◆ Problem to solve
Return exactly the lines of the records below, starting at the line that contains "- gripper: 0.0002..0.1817" and ending at the line that contains "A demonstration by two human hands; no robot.", with both of those lines kept.

Task inputs Start Marker

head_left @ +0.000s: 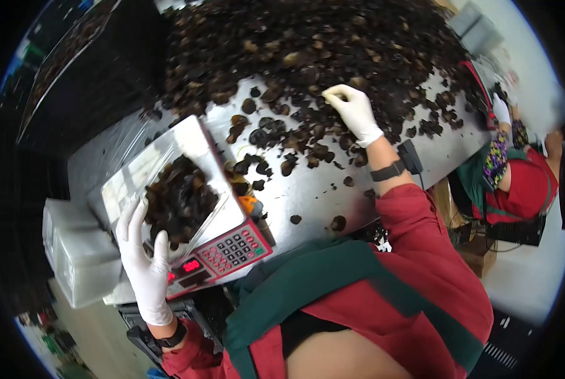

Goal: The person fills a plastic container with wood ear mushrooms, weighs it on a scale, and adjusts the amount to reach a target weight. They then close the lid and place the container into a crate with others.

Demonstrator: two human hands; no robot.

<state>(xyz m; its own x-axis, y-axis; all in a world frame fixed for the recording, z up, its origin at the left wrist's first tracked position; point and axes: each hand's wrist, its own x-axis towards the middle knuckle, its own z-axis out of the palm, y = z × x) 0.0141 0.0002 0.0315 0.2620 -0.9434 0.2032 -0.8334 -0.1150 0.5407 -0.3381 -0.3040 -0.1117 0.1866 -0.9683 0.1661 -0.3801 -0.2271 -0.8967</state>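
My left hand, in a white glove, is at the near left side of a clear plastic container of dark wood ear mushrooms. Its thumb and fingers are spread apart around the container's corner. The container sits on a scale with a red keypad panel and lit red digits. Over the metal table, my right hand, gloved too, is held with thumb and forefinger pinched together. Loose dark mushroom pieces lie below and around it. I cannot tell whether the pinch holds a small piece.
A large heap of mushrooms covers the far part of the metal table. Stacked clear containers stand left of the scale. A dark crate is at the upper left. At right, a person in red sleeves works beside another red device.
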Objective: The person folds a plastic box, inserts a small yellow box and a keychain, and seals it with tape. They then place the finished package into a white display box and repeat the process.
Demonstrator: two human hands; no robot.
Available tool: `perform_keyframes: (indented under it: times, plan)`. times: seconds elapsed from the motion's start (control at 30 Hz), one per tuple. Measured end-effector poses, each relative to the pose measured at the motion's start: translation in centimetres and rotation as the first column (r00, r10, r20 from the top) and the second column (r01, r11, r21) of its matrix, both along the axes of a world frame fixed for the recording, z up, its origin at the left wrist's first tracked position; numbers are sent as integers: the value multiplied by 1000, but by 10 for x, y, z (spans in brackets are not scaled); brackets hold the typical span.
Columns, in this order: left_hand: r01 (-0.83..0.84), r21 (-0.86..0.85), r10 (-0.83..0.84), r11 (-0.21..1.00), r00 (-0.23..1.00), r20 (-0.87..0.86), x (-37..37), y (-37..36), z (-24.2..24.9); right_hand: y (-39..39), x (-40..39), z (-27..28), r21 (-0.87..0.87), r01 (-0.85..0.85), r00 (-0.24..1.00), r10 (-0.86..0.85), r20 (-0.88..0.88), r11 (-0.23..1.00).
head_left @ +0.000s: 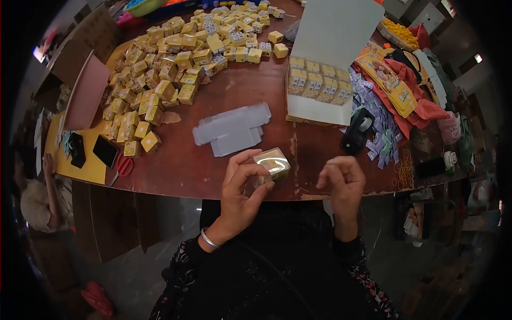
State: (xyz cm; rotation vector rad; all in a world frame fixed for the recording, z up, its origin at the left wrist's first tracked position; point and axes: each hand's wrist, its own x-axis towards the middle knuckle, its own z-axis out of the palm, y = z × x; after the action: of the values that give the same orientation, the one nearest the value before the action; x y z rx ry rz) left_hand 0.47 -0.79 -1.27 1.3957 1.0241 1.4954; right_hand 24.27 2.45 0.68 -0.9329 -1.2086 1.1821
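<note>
My left hand [241, 186], with a silver bracelet at its wrist, grips a small yellow box with a shiny clear plastic face [273, 164] between thumb and fingers, just over the table's front edge. To the right and apart from it, my right hand [344, 178] is raised with its fingers curled in; whether something small is between them is hidden. Beyond the held box lies an unfolded clear plastic box blank [234, 129], flat on the table. A white display carton [320, 109] stands open behind, with rows of small yellow boxes [319, 81] inside.
A big heap of small yellow boxes [154, 80] covers the table's back left. Red scissors [125, 166], a phone [105, 151] and a pink tub [85, 90] are at left. At right are a black tape dispenser [357, 132], purple packets [381, 141] and rubber bands [405, 169].
</note>
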Motion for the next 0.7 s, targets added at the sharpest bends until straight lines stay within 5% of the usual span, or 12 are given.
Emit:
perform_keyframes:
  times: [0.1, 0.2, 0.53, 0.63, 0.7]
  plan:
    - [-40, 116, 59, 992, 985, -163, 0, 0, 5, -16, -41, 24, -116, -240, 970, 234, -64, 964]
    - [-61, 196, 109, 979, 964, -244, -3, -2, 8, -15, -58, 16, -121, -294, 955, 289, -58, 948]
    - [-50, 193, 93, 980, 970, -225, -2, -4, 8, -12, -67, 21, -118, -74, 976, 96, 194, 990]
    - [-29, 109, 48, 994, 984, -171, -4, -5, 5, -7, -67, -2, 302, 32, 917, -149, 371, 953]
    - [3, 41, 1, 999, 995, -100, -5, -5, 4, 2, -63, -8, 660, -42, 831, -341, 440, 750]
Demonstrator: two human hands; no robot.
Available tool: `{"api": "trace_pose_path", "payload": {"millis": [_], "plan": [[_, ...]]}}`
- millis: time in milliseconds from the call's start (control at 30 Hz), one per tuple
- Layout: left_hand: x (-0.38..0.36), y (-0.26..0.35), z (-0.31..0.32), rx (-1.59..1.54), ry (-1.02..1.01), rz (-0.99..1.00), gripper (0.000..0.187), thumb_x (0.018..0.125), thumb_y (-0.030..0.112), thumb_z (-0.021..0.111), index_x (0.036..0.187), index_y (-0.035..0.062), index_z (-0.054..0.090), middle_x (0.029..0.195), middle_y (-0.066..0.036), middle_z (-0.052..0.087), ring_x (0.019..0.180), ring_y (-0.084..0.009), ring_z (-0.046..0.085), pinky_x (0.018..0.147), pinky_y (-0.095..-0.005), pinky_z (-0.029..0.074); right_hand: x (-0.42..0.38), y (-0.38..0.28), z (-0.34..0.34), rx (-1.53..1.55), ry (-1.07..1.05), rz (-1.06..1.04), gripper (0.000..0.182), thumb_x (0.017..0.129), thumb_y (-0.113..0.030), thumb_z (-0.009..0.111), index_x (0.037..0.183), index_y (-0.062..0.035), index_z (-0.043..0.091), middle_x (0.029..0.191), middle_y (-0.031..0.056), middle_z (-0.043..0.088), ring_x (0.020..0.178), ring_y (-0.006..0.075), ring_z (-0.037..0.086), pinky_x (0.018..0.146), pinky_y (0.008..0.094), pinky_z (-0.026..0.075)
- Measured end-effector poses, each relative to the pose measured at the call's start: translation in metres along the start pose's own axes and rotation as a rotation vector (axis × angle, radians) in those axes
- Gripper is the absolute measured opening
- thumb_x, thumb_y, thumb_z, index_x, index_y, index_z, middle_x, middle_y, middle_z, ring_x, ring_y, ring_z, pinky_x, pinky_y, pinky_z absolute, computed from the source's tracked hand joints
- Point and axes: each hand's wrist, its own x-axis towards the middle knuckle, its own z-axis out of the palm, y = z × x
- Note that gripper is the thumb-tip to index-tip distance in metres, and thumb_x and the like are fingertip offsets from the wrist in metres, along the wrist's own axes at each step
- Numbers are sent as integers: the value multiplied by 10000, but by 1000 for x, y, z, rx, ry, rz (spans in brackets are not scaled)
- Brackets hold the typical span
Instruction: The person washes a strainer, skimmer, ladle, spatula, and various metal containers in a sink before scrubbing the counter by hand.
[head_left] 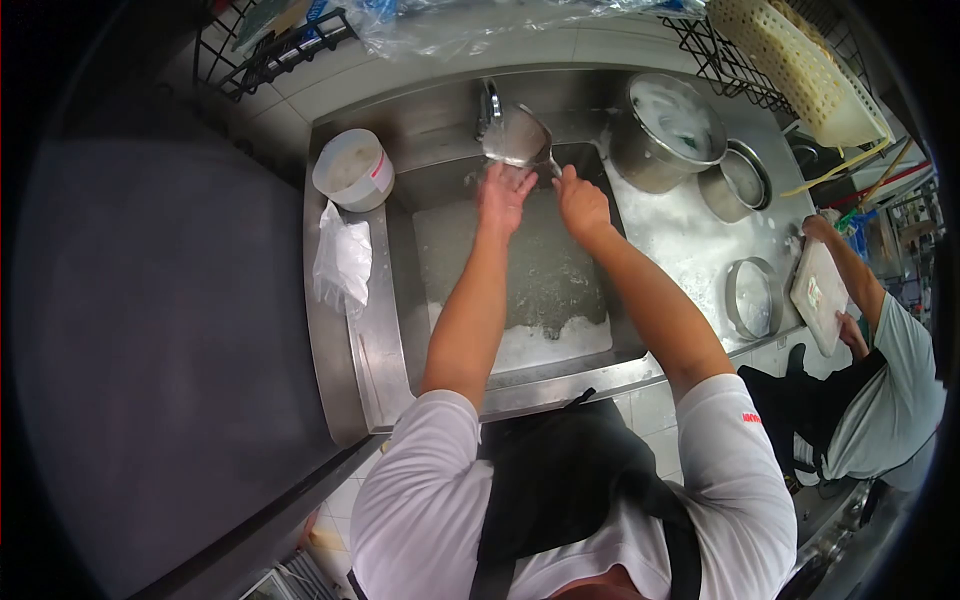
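Likely rinsing: right hand (585, 205) closed on the handle (556, 168) of the metal pan (524, 140), pan just beyond open left hand (503, 203) fingers, near faucet (489, 108); turning it calls for firm right grip, light left support.

Shirt (740, 470): white, short-sleeved, red lettering on the right sleeve (752, 418). Apron (570, 470): black, worn over the shirt, with dark shoulder straps (684, 545). Forearms: uncovered below the sleeves.

Shiny metal pan (524, 138) — tilted, by the faucet (489, 106).
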Motion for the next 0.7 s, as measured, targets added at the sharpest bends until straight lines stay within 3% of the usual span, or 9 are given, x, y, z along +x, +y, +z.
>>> {"api": "trace_pose_path", "payload": {"millis": [100, 133, 233, 267, 333, 433, 533, 633, 700], "plan": [[-6, -6, 15, 4, -25, -111, 528, 917, 273, 594, 1290, -36, 385, 1325, -218, 457, 1221, -310, 462, 947, -406, 446, 10, -4, 4, 99, -40, 18, 348, 954, -383, 443, 1000, -37, 432, 849, 239, 651, 779, 447, 631, 676, 527, 508], [-6, -10, 23, 140, 71, -87, 514, 911, 308, 608, 1233, -55, 438, 1264, -218, 512, 1160, -314, 518, 912, -402, 471, 11, -4, 7, 130, -59, 16, 365, 951, -391, 446, 1016, -32, 438, 862, 249, 650, 787, 456, 626, 690, 538, 502], [3, -14, 34, 265, -76, -134, 430, 928, 307, 585, 1149, -54, 509, 1113, -196, 599, 1048, -309, 588, 865, -389, 499, 8, -20, 13, 192, -75, -49, 417, 945, -400, 436, 1100, -13, 465, 866, 268, 647, 847, 446, 632, 751, 531, 499], [6, -16, 38, 229, 82, -76, 337, 931, 285, 583, 1029, -36, 559, 918, -143, 639, 920, -292, 630, 816, -389, 520, 10, -22, 12, 194, -118, -40, 422, 945, -396, 435, 1116, -12, 466, 876, 270, 646, 856, 446, 630, 763, 531, 495], [9, -14, 40, 170, 137, -15, 290, 929, 267, 588, 981, -17, 561, 859, -120, 627, 878, -276, 630, 810, -390, 522, 15, -26, 9, 202, -204, -16, 432, 945, -388, 433, 1148, -8, 467, 896, 274, 645, 874, 447, 626, 788, 530, 487], [15, -11, 34, 97, 139, -8, 254, 932, 265, 579, 928, 12, 559, 795, -99, 606, 852, -253, 625, 800, -398, 522, 15, -33, 9, 266, -188, 36, 422, 939, -391, 445, 1114, -10, 492, 921, 275, 644, 904, 452, 616, 798, 525, 477], [8, 6, 30, -68, 69, -41, 240, 940, 271, 557, 894, 35, 553, 767, -86, 587, 836, -230, 610, 798, -402, 511, 9, -23, 11, 578, -109, -65, 405, 937, -403, 468, 1086, -31, 523, 871, 242, 652, 852, 431, 627, 741, 527, 470], [17, 12, 17, -173, -27, -120, 220, 926, 255, 560, 855, 48, 540, 756, -71, 567, 813, -208, 589, 805, -402, 496, 4, -10, 14, 527, -314, -86, 387, 935, -427, 475, 996, -51, 544, 847, 242, 642, 849, 432, 618, 730, 535, 457], [22, 12, 8, -197, 7, -160, 206, 905, 240, 571, 830, 52, 531, 755, -61, 557, 794, -198, 576, 804, -401, 489, -4, -14, 19, 396, -178, -33, 376, 937, -434, 472, 959, -63, 530, 818, 246, 633, 822, 440, 613, 709, 540, 457]]}}
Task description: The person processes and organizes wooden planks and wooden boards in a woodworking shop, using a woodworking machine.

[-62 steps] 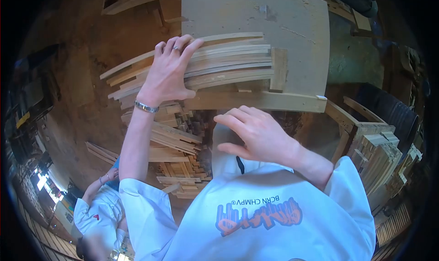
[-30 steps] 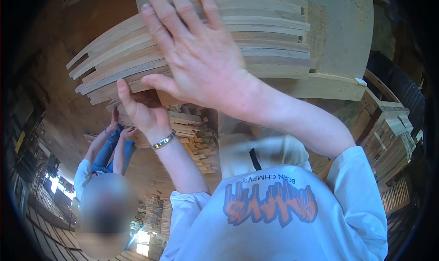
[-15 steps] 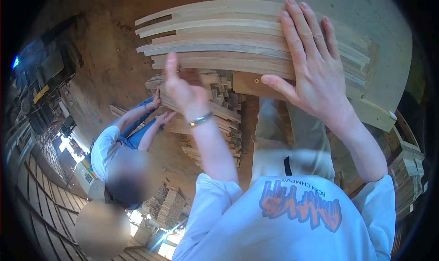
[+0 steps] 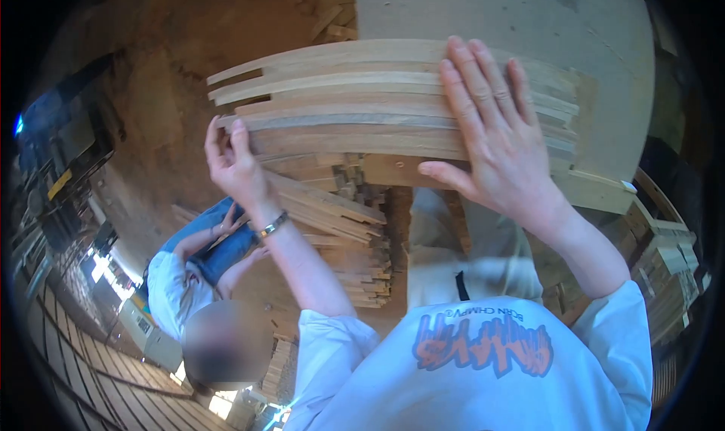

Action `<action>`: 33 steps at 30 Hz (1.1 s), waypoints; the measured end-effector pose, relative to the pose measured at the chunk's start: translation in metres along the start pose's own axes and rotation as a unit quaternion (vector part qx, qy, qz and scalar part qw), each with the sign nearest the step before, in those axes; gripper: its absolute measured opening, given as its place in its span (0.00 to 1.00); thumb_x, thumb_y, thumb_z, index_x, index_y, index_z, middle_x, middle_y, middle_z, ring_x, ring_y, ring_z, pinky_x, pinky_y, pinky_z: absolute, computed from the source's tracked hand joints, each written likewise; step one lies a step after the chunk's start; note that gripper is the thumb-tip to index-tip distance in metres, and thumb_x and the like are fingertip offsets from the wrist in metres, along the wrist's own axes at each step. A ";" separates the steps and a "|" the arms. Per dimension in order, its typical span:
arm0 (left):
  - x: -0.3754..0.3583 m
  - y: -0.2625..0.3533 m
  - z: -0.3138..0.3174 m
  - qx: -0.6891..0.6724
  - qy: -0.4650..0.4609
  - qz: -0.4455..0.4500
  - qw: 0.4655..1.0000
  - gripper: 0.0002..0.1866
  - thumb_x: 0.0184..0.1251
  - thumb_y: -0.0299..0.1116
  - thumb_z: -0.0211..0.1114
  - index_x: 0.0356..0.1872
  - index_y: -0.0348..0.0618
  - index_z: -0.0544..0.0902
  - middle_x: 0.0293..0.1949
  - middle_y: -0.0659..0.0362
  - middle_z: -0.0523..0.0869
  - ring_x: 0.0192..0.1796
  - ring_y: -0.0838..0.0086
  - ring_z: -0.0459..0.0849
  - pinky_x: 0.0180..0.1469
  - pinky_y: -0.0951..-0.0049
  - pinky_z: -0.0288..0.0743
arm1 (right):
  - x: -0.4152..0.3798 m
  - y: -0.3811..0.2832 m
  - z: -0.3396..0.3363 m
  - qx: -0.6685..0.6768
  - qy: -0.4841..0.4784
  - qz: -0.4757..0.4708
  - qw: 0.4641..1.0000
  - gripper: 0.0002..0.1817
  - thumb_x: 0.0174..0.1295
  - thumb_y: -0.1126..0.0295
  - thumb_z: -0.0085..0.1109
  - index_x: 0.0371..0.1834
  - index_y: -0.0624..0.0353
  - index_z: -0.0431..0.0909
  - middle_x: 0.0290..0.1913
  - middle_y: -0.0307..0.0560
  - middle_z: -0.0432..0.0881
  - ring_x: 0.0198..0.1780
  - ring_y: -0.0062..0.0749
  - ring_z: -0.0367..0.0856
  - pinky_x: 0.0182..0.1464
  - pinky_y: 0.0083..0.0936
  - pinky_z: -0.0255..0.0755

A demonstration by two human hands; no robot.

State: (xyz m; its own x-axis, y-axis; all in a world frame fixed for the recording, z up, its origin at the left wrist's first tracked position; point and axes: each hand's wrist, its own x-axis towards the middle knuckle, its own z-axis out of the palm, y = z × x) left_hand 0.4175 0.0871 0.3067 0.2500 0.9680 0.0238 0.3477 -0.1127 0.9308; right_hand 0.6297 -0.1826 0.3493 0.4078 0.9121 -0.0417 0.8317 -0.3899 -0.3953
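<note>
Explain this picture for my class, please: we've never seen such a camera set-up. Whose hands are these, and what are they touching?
There is no machine: these are a person's two bare hands, seen from a camera on that person's own head, looking forward and down. So the pale shirt fills the bottom. Long wooden strips lie side by side on a table, their left ends jutting past its edge. The right hand lies flat across them. The left hand has its fingers at a strip's left end; whether they grip it is hard to tell.

Woodworking shop: worktable (image 4: 502,8), wooden strips (image 4: 355,103) (more timber (image 4: 332,204) stacked nearby).
</note>
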 end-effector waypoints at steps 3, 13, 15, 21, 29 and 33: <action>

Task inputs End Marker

◆ Task response
  - gripper: 0.0002..0.1817
  - thumb_x: 0.0174..0.1295
  - thumb_y: -0.1126..0.0295
  - thumb_z: -0.0085..0.1109
  - index_x: 0.0371..0.1834
  - index_y: -0.0624..0.0353
  - index_z: -0.0431..0.0909
  - middle_x: 0.0290..0.1913
  - middle_y: -0.0307..0.0560
  - middle_z: -0.0432..0.0881
  - ring_x: 0.0198..0.1780
  - ring_y: -0.0062..0.0749
  - ring_z: -0.0367..0.0856
  - pinky_x: 0.0182..0.1464
  - pinky_y: 0.0083..0.0936
  - pinky_z: -0.0255..0.0755

A demonstration by two human hands; no robot.

The exercise has been answered in full.